# Practice Notebook: New Models: Random Forest

## Question

Train a random forest model. The test set accuracy should be at least 0.88.

**Hint**

Try n_estimators values from 1 to 10. Pick the option with the best quality for the validation set.



In [None]:
import pandas as pd
from sklearn.ensemble import RandomForestClassifier
from sklearn.tree import DecisionTreeClassifier
from sklearn.metrics import accuracy_score
from sklearn.model_selection import train_test_split
from sklearn.linear_model import LogisticRegression



In [None]:
#import our data and preview the data
diabetes_df = pd.read_csv('diabetes2.csv')
diabetes_df.head()
diabetes_df.sample(n=10)
diabetes_df.shape

(768, 9)

In [None]:
from pandas._libs.hashtable import duplicated
diabetes_df.isnull().sum() #no missing value
diabetes_df.duplicated().any() #no duplicated observation
diabetes_df.dtypes #all columns are numeric data type
diabetes_df.nunique() #check uniques values per columns. column 'Outcome' is classification label
diabetes_df.columns #columns start with capital


Index(['pregnancies', 'glucose', 'bloodpressure', 'skinthickness', 'insulin',
       'bmi', 'diabetespedigreefunction', 'age', 'outcome'],
      dtype='object')

In [None]:

#standardise the columns name
diabetes_df.columns = diabetes_df.columns.str.lower().str.strip()
diabetes_df.head()


In [None]:
#data modeling
#since there is no separate test dataset create train and validation dataset
#use train and test split function. 
#when using the valid_df no model achieved accuracy of >=0.85
train_df, valid_df = train_test_split(diabetes_df, test_size=1, random_state=1234)
print(train_df.shape)
print(valid_df.shape)

(767, 9)
(1, 9)


In [None]:
#create features and target for both train and test
features_train = train_df.drop(columns=['outcome'])
target_train = train_df['outcome']
features_valid = valid_df.drop(columns=['outcome'])
target_valid = valid_df['outcome']

#create a model for Decision Trees, Random Forest and Logistic Regression
#model for Decision Trees, declare and find the ideal depth for the tree
for d in range(1, 11, 1):
  tree_model = DecisionTreeClassifier(random_state=1234, max_depth=d)
  tree_model.fit(features_train, target_train)  #train the model
  #check for accuracy
  print(f'Decision tree has accuracy of: {tree_model.score(features_train, target_train)} for depth of: {d}')

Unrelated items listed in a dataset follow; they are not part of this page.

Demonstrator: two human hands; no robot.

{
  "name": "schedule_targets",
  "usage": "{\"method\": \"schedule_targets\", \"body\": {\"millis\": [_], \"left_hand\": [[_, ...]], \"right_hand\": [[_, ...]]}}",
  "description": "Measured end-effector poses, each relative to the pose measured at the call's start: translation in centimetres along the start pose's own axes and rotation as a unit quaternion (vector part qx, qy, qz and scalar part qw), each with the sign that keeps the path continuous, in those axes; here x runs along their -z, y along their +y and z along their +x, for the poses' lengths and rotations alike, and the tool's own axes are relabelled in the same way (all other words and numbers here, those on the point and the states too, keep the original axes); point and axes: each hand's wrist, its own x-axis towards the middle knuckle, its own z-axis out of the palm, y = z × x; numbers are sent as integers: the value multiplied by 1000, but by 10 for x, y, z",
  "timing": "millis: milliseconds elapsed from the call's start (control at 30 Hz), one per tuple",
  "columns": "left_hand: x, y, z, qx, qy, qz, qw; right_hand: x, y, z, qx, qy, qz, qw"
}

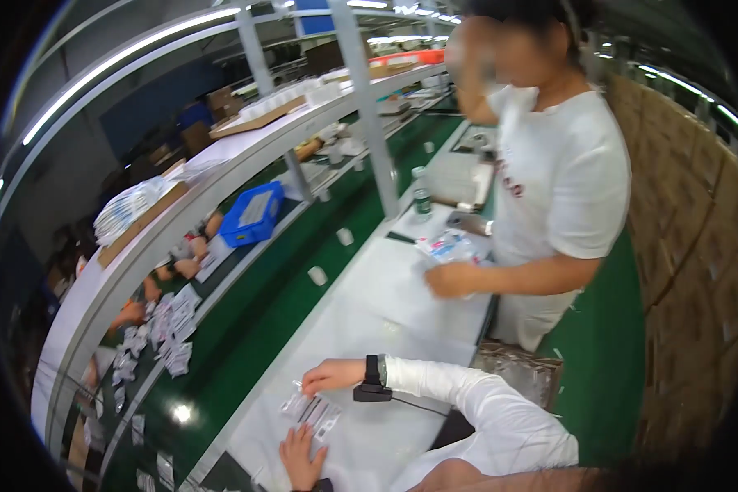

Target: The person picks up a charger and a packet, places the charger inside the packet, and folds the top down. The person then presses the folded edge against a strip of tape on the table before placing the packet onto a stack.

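On the white worktop (361, 328) before me lie small clear plastic packets (325, 420) with white and dark printed parts. My right hand (334, 375), with a black strap and a black box at the wrist, comes in from the right. Its fingers are bent together and pinch the far edge of a packet. Nearer to me, my left hand (302, 459) rests with spread fingers, its fingertips at the near edge of the packets. The contents of the packets are too small to make out.
A green conveyor belt (246, 328) runs along the left, with scattered packets (172, 320) beyond it. A blue bin (252, 215) stands under the long shelf (303, 123). A co-worker (558, 172) in white stands ahead right, near a bottle (421, 193). Stacked cartons (697, 221) line the right.
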Motion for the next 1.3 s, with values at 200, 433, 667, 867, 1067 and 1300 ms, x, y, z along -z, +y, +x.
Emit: {"method": "schedule_targets", "body": {"millis": [200,433,667,867,1067,1300], "left_hand": [[7,15,2,59,-4,-11,998],[24,23,15,75,12,-39,996],[21,20,9,84,48,-44,994],[16,26,20,121,107,-65,985],[9,30,26,151,149,-70,975],[13,33,25,116,140,7,983]], "right_hand": [[-15,75,3,-7,-11,-205,979],[1,61,-18,21,-42,-215,975],[-15,41,-8,1,-70,-270,960],[-18,53,-8,4,-27,-293,956],[-21,42,-5,6,11,-304,952],[-26,29,-6,20,-3,-364,931]]}}
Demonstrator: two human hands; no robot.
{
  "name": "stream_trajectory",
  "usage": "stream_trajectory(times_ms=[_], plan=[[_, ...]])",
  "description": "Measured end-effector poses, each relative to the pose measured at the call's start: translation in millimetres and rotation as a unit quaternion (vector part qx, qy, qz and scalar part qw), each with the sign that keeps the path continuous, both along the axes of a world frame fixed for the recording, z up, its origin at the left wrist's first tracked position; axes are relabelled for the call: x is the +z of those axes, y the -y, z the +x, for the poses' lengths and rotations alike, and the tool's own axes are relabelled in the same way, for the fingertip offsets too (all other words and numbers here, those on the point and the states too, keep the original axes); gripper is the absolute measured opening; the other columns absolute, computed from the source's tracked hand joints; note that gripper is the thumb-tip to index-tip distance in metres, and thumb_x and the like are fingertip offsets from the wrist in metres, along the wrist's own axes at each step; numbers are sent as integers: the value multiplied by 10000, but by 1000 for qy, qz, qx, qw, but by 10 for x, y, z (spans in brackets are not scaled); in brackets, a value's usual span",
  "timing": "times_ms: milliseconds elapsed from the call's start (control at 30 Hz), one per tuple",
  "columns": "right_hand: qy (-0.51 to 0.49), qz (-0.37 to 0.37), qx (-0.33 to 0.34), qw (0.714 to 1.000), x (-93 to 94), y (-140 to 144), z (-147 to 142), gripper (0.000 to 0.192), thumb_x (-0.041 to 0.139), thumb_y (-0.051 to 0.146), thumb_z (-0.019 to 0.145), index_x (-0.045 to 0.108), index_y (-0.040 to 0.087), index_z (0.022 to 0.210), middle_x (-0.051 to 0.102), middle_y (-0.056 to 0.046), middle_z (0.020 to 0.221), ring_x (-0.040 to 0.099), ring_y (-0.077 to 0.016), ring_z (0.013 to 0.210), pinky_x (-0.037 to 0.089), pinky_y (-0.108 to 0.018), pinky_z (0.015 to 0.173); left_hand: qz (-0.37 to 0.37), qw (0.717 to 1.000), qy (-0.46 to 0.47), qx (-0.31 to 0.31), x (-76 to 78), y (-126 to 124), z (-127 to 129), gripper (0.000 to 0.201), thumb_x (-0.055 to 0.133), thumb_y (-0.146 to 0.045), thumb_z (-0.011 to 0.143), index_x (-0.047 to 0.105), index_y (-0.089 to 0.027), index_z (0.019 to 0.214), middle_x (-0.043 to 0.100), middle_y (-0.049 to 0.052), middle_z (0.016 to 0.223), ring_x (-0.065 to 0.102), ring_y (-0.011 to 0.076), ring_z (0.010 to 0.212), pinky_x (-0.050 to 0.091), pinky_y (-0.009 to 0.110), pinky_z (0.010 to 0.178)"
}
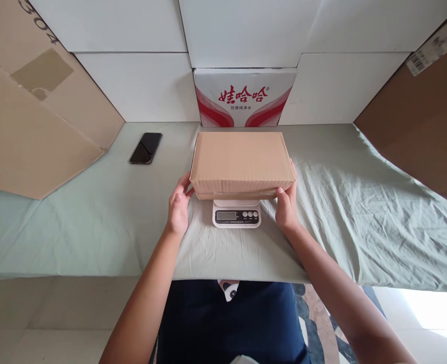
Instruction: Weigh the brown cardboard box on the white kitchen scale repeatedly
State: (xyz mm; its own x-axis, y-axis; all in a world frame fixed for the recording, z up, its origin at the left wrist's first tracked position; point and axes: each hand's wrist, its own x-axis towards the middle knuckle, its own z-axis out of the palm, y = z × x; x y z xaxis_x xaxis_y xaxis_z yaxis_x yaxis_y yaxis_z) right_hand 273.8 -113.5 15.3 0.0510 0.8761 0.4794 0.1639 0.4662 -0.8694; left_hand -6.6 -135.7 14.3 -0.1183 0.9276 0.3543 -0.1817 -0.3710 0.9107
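Green-sheeted table (94,227) | box (242,163) sits over scale (236,213) | left hand (178,207), right hand (287,205) clasp box ends | step: weighing, judged | next: release, read display | phone (146,148) left of scale

Closed brown cardboard box (242,162) atop scale (236,213)

My corner, boxed in by cardboard

Pale green sheet (359,202) covers my table; white foam panels (132,86) wall off twelve o'clock, brown cardboard sheets (30,126) lean at ten and two, daylight glares at five.
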Motion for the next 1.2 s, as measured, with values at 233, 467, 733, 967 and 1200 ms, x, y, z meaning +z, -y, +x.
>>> stream_trajectory(times_ms=[233,467,733,967,1200], plan=[[-2,5,0,1000,-37,-23,12,733,469,604,944,260,354,1601,324,-36,1690,341,-307,1570,325,-557,1293,6,1000,3,-4,-30,-10,-13,666,500,-752,875,672,-281,1314,625,95,1449,483,335,1457,437,440,1148],[-29,8,1,1000,-75,-49,22,720,502,633,928,302,394,1577,362,-20,1662,361,-299,1556,326,-547,1288,3,1000,4,-5,-39,-16,-21,675,514,-757,866,674,-284,1320,622,98,1456,476,341,1463,447,446,1139],[-52,1,1,999,-100,-51,8,691,507,611,918,344,401,1556,384,-16,1641,363,-300,1545,291,-572,1287,3,1000,-7,-14,-33,-9,-7,701,501,-762,868,656,-284,1357,612,105,1469,476,346,1463,434,458,1153],[-152,-3,-100,983,84,-107,80,621,447,672,869,468,438,1445,524,-35,1432,519,-299,1370,424,-574,1134,13,992,42,120,9,-32,-112,648,420,-726,905,610,-361,1405,434,15,1647,352,299,1545,368,466,1210],[-292,-81,-123,945,165,-192,144,506,480,603,817,584,353,1245,593,-45,1192,604,-262,1173,502,-445,940,-3,991,46,122,22,-42,-133,623,413,-713,910,642,-349,1361,471,35,1619,378,315,1531,386,495,1196]])
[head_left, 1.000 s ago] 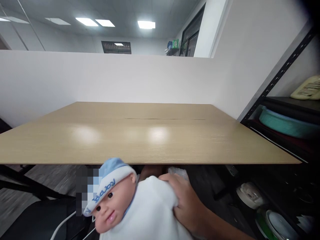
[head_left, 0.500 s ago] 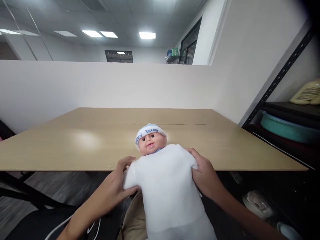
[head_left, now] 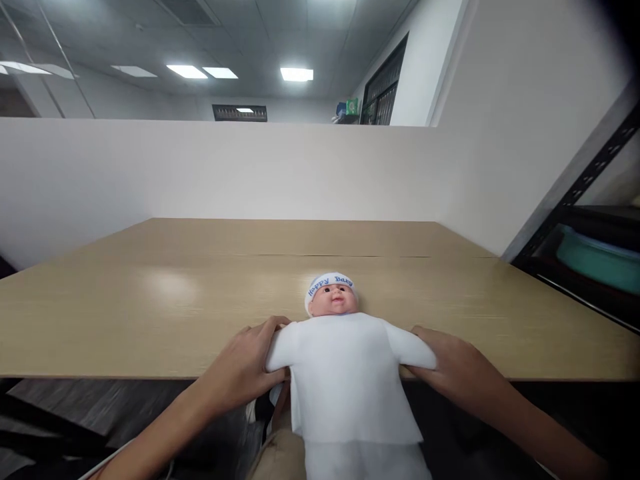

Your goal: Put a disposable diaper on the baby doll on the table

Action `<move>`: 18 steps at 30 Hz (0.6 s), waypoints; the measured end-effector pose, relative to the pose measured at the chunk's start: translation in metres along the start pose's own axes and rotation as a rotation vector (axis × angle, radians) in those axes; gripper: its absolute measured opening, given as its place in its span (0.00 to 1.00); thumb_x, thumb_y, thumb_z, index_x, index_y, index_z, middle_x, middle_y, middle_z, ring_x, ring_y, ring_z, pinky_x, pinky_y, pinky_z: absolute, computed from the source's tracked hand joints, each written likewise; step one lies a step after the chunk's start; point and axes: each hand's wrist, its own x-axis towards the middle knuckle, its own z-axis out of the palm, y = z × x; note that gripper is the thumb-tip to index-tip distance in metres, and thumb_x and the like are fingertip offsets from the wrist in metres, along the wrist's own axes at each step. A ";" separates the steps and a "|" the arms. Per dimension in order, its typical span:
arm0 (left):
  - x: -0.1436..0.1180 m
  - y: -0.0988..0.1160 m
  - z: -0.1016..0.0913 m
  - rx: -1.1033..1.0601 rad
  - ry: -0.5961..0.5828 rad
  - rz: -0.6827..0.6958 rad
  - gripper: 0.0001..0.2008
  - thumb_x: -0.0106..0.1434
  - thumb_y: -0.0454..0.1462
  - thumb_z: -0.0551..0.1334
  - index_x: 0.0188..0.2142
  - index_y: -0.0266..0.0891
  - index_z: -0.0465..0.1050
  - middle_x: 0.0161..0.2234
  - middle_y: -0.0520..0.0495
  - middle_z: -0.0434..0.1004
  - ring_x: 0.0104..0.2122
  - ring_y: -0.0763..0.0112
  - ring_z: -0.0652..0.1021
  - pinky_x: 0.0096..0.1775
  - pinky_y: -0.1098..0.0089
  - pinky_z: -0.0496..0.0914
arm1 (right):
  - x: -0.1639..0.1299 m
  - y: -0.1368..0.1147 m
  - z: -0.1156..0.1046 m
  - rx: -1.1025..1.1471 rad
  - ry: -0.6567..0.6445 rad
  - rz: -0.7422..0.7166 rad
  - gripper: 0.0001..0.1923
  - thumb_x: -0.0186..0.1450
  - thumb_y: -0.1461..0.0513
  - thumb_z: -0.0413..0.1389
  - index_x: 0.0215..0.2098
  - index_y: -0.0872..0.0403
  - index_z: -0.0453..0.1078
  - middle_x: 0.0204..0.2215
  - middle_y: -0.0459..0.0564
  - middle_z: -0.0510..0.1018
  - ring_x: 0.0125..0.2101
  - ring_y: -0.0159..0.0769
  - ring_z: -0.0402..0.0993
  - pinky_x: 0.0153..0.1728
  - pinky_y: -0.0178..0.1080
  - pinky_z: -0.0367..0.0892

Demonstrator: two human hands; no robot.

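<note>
The baby doll [head_left: 345, 373] is lying face up across the near edge of the wooden table [head_left: 150, 313], at about 6 o'clock in the view. Its capped head [head_left: 331, 298] and shoulders are resting on the tabletop, while the white-clad body is hanging off the edge toward the person. Judging from this, the doll is reaching the table but is not yet fully on it: only the upper part is being supported by the surface, and the lower body, running out of view at the bottom, is left to bring up.

The left hand [head_left: 245, 363] is wrapping around the doll's arm at 9 o'clock from the chest, fingers [head_left: 273, 328] curled over the white sleeve and clenching it. The right hand [head_left: 457, 370] is doing the same at 3 o'clock, fingers closed over the other sleeve, knuckles up. Both hands are sitting right at the table's edge, touching the doll and holding it between them.

At 3 o'clock in the view a dark metal shelf [head_left: 575, 213] is carrying a teal basin [head_left: 600, 257], well apart from the doll.
</note>
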 end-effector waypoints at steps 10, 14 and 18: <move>0.023 -0.065 0.003 0.129 0.044 -0.182 0.25 0.71 0.63 0.63 0.47 0.46 0.73 0.42 0.43 0.85 0.41 0.49 0.84 0.38 0.62 0.69 | 0.033 0.046 0.029 0.155 0.189 -0.016 0.22 0.71 0.39 0.61 0.53 0.40 0.80 0.49 0.54 0.87 0.46 0.59 0.84 0.45 0.53 0.78; 0.047 -0.083 0.003 0.130 0.096 -0.197 0.27 0.71 0.65 0.63 0.47 0.45 0.74 0.43 0.42 0.84 0.43 0.49 0.83 0.41 0.60 0.70 | 0.064 0.053 0.034 0.192 0.131 -0.015 0.22 0.73 0.38 0.59 0.52 0.43 0.78 0.48 0.53 0.87 0.45 0.55 0.84 0.44 0.50 0.77; 0.079 -0.103 0.001 0.141 0.127 -0.170 0.28 0.71 0.65 0.62 0.46 0.44 0.74 0.44 0.42 0.84 0.44 0.49 0.82 0.42 0.59 0.70 | 0.107 0.050 0.037 0.186 0.088 -0.039 0.23 0.74 0.38 0.57 0.50 0.46 0.77 0.44 0.52 0.87 0.43 0.51 0.83 0.43 0.47 0.75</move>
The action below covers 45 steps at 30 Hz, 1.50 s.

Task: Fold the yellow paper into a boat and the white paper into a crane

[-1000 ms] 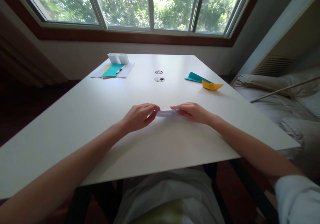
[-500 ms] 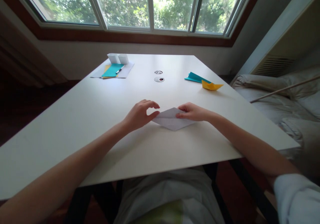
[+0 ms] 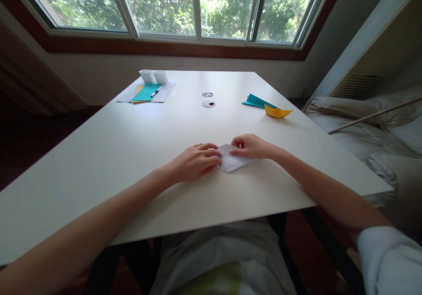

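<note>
Both hands press flat on a folded white paper (image 3: 231, 163) near the middle of the white table (image 3: 132, 154): my left hand (image 3: 196, 162) lies fingers-down over its left part, my right hand (image 3: 252, 147) has its fingertips pinned on the upper right edge at about 2 o'clock from the paper's middle. What shows of the paper is a pointed shape with its tip aimed at 6 o'clock, toward me; I cannot tell its long axis, since the left hand hides part of it. Bare tabletop surrounds it on every side, and the near table edge lies well apart at 6 o'clock. At 1 o'clock sit a teal paper (image 3: 255, 101) and a yellow folded boat (image 3: 278, 111), touching. At 11 o'clock lies a stack of sheets (image 3: 147, 92). Windows (image 3: 165, 5) span 12 o'clock; a bed (image 3: 372, 132) stands at 3 o'clock.
</note>
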Motion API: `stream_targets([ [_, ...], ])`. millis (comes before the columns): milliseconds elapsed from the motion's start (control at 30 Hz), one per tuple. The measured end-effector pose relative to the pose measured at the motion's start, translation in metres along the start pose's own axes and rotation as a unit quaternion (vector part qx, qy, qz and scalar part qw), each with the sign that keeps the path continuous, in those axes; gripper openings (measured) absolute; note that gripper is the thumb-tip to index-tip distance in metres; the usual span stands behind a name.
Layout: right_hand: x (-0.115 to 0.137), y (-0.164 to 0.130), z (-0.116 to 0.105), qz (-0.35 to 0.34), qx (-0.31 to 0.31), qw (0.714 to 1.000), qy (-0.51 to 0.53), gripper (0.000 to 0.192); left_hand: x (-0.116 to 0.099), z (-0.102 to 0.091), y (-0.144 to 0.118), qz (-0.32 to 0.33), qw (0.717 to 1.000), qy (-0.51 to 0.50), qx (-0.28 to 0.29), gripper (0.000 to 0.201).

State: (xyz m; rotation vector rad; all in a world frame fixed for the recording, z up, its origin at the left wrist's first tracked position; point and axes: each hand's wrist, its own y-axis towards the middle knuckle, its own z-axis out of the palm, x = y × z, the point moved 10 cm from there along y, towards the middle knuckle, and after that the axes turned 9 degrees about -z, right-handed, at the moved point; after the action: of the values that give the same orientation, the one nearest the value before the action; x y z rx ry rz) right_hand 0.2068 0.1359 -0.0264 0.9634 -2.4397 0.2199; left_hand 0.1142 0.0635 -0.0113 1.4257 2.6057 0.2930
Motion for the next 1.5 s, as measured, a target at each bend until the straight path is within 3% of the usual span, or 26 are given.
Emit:
stream_targets([
  [100, -0.005, -0.001, -0.009, 0.003, -0.04, 0.999, -0.022, 0.022, 0.0, 0.001, 0.001, -0.003, 1.0, -0.015, 0.006, 0.025],
  [233, 0.014, -0.006, -0.026, -0.099, -0.116, 0.984, -0.091, 0.017, 0.002, 0.001, 0.002, -0.016, 1.0, 0.004, 0.013, 0.024],
  [333, 0.031, -0.01, -0.02, -0.173, -0.099, 0.971, -0.131, 0.018, 0.009, 0.001, 0.002, -0.031, 0.999, 0.035, 0.022, 0.024],
  [433, 0.039, -0.013, -0.008, -0.2, -0.07, 0.96, -0.181, 0.018, 0.015, 0.002, 0.001, -0.044, 0.997, 0.046, 0.031, 0.023],
  [733, 0.044, -0.011, 0.013, -0.226, -0.043, 0.953, -0.199, 0.028, 0.013, 0.006, 0.002, -0.032, 0.999, 0.003, 0.032, 0.025],
  [1033, 0.049, -0.014, 0.011, -0.222, -0.029, 0.957, -0.183, 0.027, 0.012, 0.005, -0.002, -0.022, 0.998, 0.038, 0.045, 0.025],
  [1500, 0.059, -0.017, 0.015, -0.224, -0.054, 0.937, -0.264, 0.028, 0.017, -0.002, -0.004, -0.054, 0.997, 0.059, -0.017, 0.023],
])
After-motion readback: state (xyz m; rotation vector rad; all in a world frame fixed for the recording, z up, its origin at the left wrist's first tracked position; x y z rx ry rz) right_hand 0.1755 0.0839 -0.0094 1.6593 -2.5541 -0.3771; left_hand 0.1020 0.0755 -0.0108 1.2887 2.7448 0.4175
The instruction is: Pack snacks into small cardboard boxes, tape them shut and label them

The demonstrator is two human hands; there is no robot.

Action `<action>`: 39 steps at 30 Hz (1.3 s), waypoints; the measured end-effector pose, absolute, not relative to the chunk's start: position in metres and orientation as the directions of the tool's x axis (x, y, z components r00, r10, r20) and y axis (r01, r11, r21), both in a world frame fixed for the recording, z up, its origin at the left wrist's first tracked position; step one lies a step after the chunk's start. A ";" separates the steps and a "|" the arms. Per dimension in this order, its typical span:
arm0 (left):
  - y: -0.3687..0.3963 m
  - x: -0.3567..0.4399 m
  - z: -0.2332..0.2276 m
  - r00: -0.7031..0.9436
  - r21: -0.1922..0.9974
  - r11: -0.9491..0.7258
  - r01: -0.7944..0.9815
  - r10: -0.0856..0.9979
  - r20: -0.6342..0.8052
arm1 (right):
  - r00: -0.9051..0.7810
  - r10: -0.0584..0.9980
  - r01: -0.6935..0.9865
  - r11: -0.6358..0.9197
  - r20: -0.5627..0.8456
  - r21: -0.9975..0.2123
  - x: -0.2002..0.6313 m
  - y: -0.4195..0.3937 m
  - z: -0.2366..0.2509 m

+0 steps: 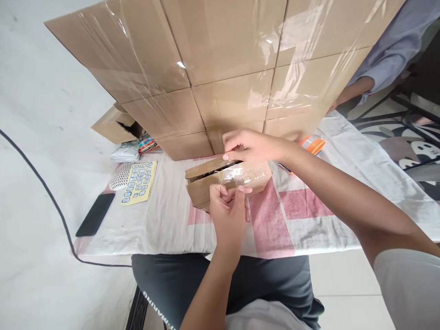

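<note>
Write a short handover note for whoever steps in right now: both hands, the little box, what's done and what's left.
Left hand: grip on the box's near side, pressing tape down.
Right hand: fingers on the top flap at the far edge.
Box: on the cloth, before the wrapped carton stack.
Done: clear tape across the right part.
Left: the left end of the flap still gapes; tape it.
Phone and sticker sheet lie to the left.

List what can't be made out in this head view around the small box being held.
- Contents of the small cardboard box: hidden by its flaps and glossy tape.
- Orange object: mostly behind the right hand and forearm.
- Sticker sheet print: too small.
- Co-worker's sleeve: hand hidden behind the taped box stack.
- Left hand: fingertips pinch the tape, hiding its end.
</note>
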State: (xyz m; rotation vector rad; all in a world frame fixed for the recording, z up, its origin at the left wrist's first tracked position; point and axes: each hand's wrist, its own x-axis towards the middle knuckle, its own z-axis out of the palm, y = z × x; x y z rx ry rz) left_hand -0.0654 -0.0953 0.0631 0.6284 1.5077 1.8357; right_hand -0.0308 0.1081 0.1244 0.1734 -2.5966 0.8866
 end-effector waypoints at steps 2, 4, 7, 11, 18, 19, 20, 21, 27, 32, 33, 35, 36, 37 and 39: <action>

#declare model for random forest and find the best n_estimator value
for n in range(1,20,1):
  forest_model = RandomForestClassifier(random_state=1234, n_estimators=n)
  forest_model.fit(features_train, target_train)
  print(f'Random forest has accuracy of: {forest_model.score(features_train, target_train)} for n={n}')

#declare a model for logistic regression
log_model = LogisticRegression(random_state=1234, solver='liblinear')
log_model.fit(features_train, target_train)
print(f'logistic regression has accuracy of: {log_model.score(features_train, target_train)}')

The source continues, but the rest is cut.